» WHAT THE TASK ASKS
Your answer should consist only of the lines below from the one with "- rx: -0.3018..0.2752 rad" through the one with "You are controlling", copied exactly.

Entries taken from a collection
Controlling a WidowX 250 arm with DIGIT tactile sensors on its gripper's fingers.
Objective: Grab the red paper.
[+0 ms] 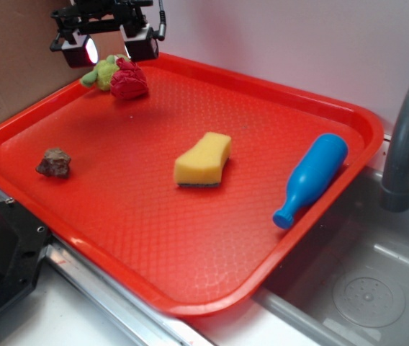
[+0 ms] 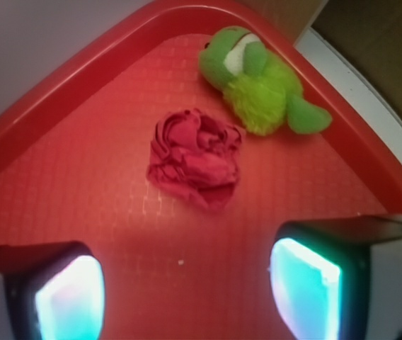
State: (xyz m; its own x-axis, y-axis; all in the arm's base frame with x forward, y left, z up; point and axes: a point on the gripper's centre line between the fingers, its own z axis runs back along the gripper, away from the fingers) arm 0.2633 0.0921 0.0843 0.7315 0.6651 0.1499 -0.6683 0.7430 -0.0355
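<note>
Gripper [image 2: 187, 297] of mine hangs wide open and empty over the far corner of the tray [image 1: 276, 274], both pads [image 2: 306, 287] glowing at the bottom of the wrist view. Red paper [image 2: 195, 159] lies on the tray floor ahead of my fingertips, roughly centred on the gap between them, not yet between the jaws. Just beyond it, toward the corner, sits the green toy [image 2: 261, 78], close beside the paper but apart in the wrist view. I judge the move ahead is forward and down, stopping short of the toy.
</note>
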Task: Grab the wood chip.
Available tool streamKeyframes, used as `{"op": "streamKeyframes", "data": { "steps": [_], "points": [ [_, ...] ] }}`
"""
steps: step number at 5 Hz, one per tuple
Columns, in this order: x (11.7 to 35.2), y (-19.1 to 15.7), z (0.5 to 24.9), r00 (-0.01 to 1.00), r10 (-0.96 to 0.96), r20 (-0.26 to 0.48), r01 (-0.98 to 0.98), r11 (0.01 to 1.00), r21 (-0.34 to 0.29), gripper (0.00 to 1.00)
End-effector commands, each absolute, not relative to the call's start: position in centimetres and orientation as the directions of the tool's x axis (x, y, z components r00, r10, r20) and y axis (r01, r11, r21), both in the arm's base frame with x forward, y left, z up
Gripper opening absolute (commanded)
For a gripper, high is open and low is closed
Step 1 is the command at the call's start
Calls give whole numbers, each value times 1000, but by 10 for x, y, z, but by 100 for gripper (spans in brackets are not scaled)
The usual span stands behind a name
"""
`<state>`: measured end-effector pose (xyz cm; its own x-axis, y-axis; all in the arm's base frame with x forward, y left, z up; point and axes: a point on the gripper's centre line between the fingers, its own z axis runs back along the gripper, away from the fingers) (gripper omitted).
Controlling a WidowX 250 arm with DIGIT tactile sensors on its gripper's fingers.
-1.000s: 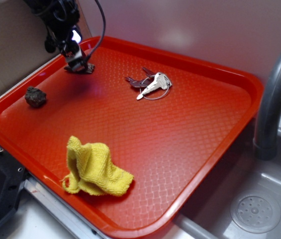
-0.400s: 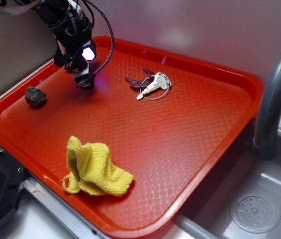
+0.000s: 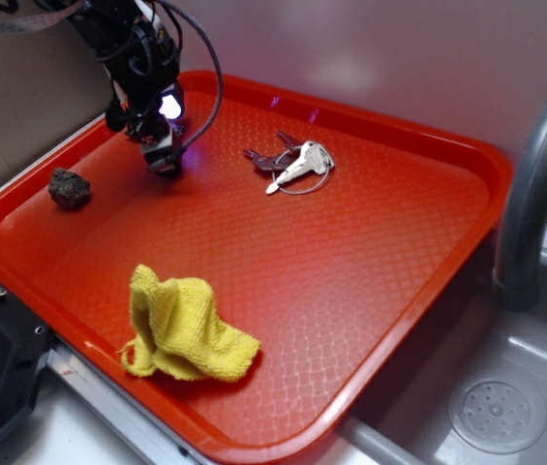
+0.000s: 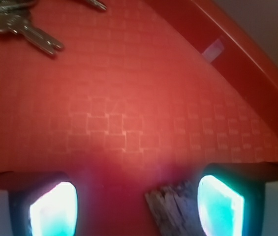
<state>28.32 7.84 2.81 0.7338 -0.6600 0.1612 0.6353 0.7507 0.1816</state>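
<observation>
The wood chip (image 4: 174, 210) sits between the spread pincer (image 4: 136, 209) fingers, against the right one

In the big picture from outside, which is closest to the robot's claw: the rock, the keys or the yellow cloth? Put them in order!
From the gripper:
1. Rock, by the tray's left rim.
2. Keys, on the other side, toward the back; nearly as close as the rock.
3. Yellow cloth, at the front edge, clearly farthest.
</observation>
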Motion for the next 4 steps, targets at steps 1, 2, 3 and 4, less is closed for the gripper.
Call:
{"op": "streamKeyframes", "data": {
  "steps": [1, 2, 3, 4],
  "points": [
    [297, 105, 68, 768, -602, 217, 555, 795, 242, 100],
    [302, 119, 78, 762, -604, 234, 550, 794, 260, 100],
    [301, 131, 73, 764, -629, 144, 576, 765, 286, 100],
    [296, 135, 68, 775, -615, 143, 587, 786, 196, 100]
  ]
}}
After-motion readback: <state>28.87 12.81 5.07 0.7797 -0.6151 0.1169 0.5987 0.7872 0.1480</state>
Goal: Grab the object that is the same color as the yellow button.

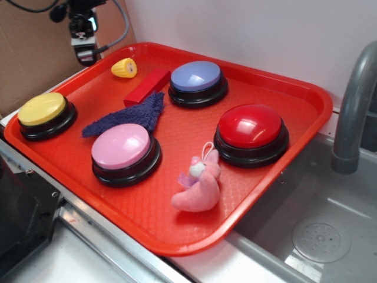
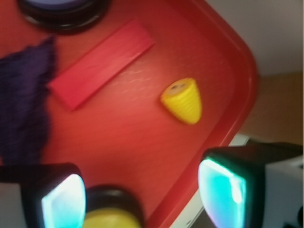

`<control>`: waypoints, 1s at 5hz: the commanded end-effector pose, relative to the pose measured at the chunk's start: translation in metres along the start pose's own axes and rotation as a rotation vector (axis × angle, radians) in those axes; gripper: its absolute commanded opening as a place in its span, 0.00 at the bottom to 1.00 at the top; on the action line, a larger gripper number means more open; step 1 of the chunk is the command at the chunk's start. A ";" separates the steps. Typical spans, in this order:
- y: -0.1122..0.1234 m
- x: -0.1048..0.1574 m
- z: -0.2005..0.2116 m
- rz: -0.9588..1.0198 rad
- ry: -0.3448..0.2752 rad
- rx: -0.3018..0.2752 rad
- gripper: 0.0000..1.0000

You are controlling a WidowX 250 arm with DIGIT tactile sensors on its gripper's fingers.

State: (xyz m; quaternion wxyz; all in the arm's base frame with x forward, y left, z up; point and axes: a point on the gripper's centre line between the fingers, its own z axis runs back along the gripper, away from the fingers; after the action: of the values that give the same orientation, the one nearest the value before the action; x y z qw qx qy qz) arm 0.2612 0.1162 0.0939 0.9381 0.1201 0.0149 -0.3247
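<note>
The corn (image 1: 124, 68) lies on its side near the tray's (image 1: 277, 79) far rim, just beside the red block (image 1: 146, 87) and well apart from the yellow button (image 1: 42, 109) at the near left corner. The gripper (image 2: 142, 192) hangs above the tray edge beside the corn with its jaws spread wide and nothing between them. I judge the main risks to be a descent that is off to the side, nudging the rounded cone so it rolls away, or a finger (image 2: 223, 192) catching the raised rim or block.
</note>
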 end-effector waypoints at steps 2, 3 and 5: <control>0.036 0.020 -0.039 -0.213 0.034 -0.050 1.00; 0.031 0.022 -0.052 -0.242 0.038 -0.070 1.00; 0.023 0.034 -0.072 -0.255 0.067 -0.052 1.00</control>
State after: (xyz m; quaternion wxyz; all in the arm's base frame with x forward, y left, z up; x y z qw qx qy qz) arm 0.2991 0.1287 0.0154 0.8866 0.0882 0.0841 -0.4462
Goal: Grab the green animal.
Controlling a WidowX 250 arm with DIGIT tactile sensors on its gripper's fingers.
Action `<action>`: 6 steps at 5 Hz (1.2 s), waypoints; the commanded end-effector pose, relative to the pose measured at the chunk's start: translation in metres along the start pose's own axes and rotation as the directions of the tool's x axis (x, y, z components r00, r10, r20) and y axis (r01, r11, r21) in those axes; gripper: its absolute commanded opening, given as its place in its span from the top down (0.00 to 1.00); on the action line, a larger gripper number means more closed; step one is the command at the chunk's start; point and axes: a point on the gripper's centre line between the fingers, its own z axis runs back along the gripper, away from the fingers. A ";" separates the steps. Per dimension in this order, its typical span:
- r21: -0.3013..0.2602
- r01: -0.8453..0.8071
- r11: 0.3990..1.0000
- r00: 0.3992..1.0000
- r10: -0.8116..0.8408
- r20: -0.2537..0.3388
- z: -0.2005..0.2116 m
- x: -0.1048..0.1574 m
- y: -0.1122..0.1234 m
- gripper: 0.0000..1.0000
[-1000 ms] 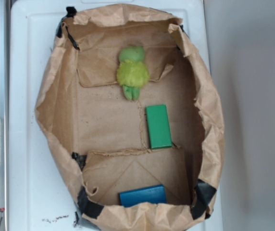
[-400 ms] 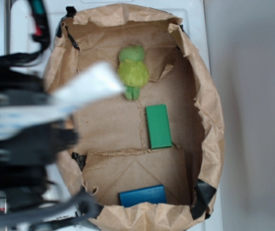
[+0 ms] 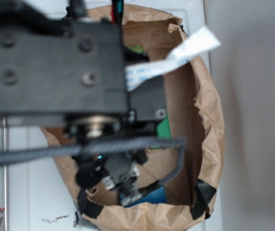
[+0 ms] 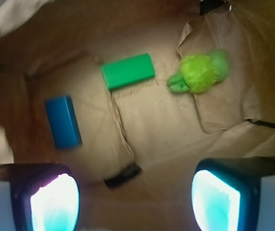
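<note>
In the wrist view the green animal [image 4: 201, 72] lies on the brown paper floor of the bag at the upper right, fuzzy lime body with a rounder head toward the right. It is well ahead of my gripper [image 4: 136, 198], which is open: the two glowing pads [image 4: 56, 202] stand wide apart at the bottom edge with only paper between them. In the exterior view my blurred black arm [image 3: 56, 62] covers most of the bag; only a sliver of the green animal [image 3: 137, 49] shows past it.
A flat green block [image 4: 128, 71] lies left of the animal and a blue block [image 4: 63, 121] farther left. The paper bag's crumpled walls [image 3: 209, 110] ring everything. A strip of black tape [image 4: 122, 175] sits just ahead of the pads.
My arm has swept in from the left over the bag and now hides most of it in the exterior view. The animal and blocks have not moved.
</note>
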 end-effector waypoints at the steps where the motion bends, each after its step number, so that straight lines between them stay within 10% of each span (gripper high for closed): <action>1: -0.077 -0.475 0.877 0.873 0.480 0.086 -0.011 0.021 0.008 0.00; 6: 0.049 -0.626 0.779 0.764 0.599 0.239 -0.081 0.042 0.018 0.00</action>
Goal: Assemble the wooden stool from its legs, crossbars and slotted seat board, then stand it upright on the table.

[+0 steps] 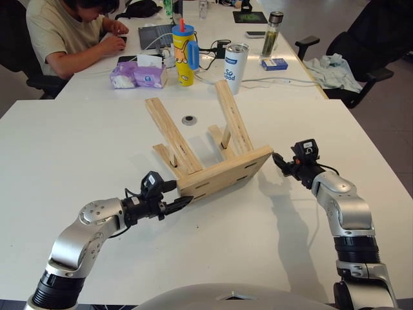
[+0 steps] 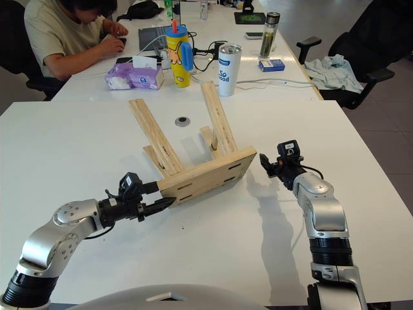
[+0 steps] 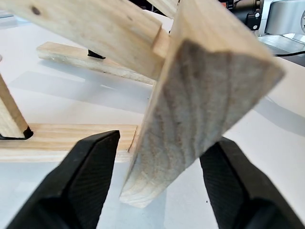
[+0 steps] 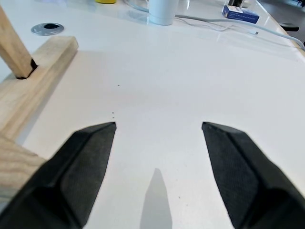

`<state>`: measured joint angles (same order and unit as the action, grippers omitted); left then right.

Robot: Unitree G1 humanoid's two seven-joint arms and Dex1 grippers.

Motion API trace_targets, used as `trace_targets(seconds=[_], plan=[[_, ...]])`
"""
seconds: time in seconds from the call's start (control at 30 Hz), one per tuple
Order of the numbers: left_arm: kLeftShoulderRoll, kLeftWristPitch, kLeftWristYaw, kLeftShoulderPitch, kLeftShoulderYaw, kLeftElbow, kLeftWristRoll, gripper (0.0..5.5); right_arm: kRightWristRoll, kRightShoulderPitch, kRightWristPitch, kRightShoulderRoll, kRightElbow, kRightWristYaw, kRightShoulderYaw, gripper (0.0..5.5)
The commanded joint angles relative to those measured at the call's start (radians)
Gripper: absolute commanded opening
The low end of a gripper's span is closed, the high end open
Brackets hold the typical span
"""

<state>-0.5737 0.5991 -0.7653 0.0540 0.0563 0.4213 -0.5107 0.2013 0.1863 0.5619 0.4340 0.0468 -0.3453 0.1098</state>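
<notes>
left hand (image 1: 182,194): arm low and outstretched, fingers spread astride the seat board (image 1: 226,171) at its 8 o'clock end.
right hand (image 1: 277,159): elbow bent, fingers apart, just off the board's 3 o'clock end.

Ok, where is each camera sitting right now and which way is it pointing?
Head pair: on the head, looking forward and down at the stool lying sideways; left gripper and right gripper show.
Left wrist: behind the left gripper, facing the seat board's end, which it straddles.
Right wrist: behind the right gripper, facing bare table beside the stool.
All share the stool.
</notes>
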Motion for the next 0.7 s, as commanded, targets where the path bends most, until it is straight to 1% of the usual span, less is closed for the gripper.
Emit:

» FINAL ANSWER
- rx: -0.3018..0.2752 rad
- gripper: 0.0000..1.0000

You are controlling a WidowX 250 arm with DIGIT tactile sensors on its gripper's fingers.

With this, the exercise is done.